Paul was headed to Jerusalem; it was a destination that had been revealed to him by the Lord. The first time we read about this is two chapters earlier in Acts chapter 19. Where we read in verse 20 that while he was in Ephesus, the word of the Lord was growing and prevailing mightily. Then we read in verse 21, that Paul was resolved in the Spirit to go to Jerusalem, and then said, “after I have been there, I must also see Rome.”
Acts 20:22-24, And now, behold, bound by the Spirit, I am on my way to Jerusalem, not knowing what will happen to me there, except that the Holy Spirit solemnly testifies to me in every city, saying that chains and afflictions await me. But I do not consider my life of any account as dear to myself, so that I may finish my course and the ministry which I received from the Lord Jesus, to testify solemnly of the gospel of God’s grace.

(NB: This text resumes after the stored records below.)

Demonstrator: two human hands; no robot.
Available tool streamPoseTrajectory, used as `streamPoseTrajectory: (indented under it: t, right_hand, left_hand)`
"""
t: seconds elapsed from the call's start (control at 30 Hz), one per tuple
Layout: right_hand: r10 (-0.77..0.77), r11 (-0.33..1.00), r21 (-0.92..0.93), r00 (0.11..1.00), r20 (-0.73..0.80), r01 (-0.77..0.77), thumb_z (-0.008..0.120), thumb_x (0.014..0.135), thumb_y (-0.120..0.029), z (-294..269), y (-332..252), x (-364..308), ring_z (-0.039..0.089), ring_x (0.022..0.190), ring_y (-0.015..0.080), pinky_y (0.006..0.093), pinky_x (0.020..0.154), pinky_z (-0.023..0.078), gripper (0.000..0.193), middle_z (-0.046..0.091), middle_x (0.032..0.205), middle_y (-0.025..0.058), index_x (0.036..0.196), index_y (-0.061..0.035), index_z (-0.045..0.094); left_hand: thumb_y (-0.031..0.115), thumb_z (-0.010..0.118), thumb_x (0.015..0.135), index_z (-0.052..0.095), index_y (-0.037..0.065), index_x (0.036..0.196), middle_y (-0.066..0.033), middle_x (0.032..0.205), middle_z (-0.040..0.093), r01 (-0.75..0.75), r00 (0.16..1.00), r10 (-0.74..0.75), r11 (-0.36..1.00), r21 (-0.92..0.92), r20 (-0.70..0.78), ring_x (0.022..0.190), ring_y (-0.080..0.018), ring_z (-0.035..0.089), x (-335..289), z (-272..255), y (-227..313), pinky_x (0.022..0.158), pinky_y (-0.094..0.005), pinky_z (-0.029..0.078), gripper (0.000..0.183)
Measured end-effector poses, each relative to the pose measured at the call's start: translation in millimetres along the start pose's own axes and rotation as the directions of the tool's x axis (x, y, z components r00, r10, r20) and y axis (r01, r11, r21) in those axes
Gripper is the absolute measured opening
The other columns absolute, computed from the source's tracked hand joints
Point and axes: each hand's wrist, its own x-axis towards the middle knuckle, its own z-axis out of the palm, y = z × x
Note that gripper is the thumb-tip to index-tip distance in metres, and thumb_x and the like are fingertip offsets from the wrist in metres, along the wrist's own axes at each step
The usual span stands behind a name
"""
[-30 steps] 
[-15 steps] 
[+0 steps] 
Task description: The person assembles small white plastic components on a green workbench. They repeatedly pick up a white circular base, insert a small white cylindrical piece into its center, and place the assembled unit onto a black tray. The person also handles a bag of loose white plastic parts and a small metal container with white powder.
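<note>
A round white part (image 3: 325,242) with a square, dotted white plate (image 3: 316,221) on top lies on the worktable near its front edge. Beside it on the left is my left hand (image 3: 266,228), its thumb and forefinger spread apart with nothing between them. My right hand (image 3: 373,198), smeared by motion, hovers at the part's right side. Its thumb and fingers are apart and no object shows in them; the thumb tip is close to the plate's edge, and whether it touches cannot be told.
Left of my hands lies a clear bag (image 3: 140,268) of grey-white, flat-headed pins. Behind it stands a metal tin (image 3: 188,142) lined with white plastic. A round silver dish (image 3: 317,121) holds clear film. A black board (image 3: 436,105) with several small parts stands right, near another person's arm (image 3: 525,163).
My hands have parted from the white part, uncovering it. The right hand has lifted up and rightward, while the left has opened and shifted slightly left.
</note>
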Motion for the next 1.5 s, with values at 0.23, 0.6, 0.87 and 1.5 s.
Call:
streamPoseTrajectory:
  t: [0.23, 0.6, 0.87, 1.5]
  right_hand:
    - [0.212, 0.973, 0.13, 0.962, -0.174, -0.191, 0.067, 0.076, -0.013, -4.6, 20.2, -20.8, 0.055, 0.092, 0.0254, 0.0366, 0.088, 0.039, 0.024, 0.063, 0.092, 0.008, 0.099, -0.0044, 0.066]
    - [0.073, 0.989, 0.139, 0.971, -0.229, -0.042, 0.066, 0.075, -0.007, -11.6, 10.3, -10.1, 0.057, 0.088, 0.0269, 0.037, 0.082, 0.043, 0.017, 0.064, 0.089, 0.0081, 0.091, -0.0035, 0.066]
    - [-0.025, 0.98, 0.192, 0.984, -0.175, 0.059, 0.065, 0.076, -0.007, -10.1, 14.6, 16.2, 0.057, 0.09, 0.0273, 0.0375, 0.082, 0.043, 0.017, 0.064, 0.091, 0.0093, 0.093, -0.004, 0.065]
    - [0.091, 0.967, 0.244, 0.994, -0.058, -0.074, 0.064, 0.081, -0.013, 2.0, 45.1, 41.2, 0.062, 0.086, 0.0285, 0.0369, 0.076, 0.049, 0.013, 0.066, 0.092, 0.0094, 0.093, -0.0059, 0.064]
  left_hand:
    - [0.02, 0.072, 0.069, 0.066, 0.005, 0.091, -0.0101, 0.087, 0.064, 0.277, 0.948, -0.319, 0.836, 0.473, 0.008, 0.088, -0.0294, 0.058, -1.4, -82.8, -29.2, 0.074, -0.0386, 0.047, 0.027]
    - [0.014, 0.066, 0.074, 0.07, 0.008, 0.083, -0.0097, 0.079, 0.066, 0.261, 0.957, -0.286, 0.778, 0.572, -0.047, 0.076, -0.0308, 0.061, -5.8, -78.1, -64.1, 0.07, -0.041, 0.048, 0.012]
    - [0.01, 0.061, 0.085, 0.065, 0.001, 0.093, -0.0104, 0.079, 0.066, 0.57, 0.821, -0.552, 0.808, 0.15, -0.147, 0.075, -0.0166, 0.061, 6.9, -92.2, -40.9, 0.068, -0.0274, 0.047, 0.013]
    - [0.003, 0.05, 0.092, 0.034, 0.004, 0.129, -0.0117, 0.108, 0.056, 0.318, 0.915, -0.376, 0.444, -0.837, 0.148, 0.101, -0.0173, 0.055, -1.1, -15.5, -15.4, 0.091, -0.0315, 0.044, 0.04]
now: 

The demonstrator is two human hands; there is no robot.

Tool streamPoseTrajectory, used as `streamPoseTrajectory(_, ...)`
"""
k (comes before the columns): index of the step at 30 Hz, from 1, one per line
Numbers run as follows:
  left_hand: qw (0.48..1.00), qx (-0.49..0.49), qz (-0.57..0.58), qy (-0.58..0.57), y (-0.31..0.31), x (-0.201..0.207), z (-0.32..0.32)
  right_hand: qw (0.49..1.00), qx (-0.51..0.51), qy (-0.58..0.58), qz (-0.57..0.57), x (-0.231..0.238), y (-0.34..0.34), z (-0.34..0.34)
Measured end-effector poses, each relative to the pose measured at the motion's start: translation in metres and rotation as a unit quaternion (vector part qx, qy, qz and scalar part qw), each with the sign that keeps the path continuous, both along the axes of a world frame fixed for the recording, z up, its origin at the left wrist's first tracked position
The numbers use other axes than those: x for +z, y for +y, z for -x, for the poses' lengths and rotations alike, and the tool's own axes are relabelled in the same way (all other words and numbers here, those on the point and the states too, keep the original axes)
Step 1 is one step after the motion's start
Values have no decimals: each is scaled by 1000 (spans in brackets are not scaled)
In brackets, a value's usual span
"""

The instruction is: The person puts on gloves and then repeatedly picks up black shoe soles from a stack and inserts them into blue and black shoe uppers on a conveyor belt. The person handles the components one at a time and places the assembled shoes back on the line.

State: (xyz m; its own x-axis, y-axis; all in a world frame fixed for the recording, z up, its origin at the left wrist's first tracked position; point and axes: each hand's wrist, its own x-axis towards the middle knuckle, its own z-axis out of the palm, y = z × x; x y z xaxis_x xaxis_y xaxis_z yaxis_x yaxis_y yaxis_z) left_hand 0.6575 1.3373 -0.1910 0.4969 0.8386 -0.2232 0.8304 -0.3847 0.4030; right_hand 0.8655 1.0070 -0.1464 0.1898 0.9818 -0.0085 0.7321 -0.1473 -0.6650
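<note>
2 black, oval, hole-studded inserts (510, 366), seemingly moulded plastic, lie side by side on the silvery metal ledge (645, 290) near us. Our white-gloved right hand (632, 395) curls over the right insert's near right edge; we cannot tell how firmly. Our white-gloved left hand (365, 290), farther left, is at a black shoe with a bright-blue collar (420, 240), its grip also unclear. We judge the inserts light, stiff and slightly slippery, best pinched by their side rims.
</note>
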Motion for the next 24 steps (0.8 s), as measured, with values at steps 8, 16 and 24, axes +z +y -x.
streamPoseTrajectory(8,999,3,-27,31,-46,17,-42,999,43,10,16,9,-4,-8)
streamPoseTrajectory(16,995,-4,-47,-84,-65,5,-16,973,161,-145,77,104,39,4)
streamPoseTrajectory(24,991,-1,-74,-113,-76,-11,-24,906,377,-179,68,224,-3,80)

Paul understood the will of the Lord was for him to go to Jerusalem, it was one thing for him to understand God’s will, and another for God’s will in his life to be done. There are many obstacles to doing “thy will,” first and foremost is often “my will,” but also, there is the will and thoughts of others to which the plan is revealed. Paul was on board with the direction of the Lord in His life which meant going to Jerusalem. But as further details are given to those around him, there are many thoughts, opinions and positions about the Lord’s perfect will and plan for him.
- Part With Whatever is not in His Plan
Acts 21:1-3, Now when we had parted from them and had set sail, we ran a straight course to Cos, and on the next day to Rhodes, and from there to Patara; and having found a ship crossing over to Phoenicia, we went aboard and set sail.
- At the end of chapter 20, Paul parted ways with the elders from Ephesus. He had spoken to them about the way he walked when he was with them, what they had seen from him, the word he had given them, and encouraged them in the path to walk in. At the end of the chapter, they embraced him, kissed him, and wept because he revealed to them that he would never see them again.
- Paul was on his way to Jerusalem in response to the will of the Lord. And in order to say “hello” to what the Lord had for him in Jerusalem, he needed to say “goodbye” to the people and places that were not in Jerusalem.
- Jesus spoke about the will of God. In Mark 3:35, he said that those who do the will of the Father are His true family.
- In Matthew 21:32, Jesus speaks of those who refused to repent of their sin and believe in Him as those who had failed to do the will of the Father.
- To repent means to turn around, to have a change of mind and heart. To leave one place and head to another. There are some things to say goodbye to, and a new life to say hello to.
Illus. A journey.
- When it comes to the will of the Lord, there is a parting of ways, with whatever is not in His will. Sometimes what we need to part with, is general, applied to us all, and addressed specifically in Scripture.
Illus. General vs. Specific. 1 Thessalonians 5:16-18, 1 Thessalonians 4:3, 1 Peter 2:13-15.
- Other times, what we need to part with is less clear, less general, and more personal. Paul’s call to Jerusalem, was personal. Still, in his personal call, there were places he was in that were not a part of God’s plan for him.
Illus. What Paul was parting from in Ephesus.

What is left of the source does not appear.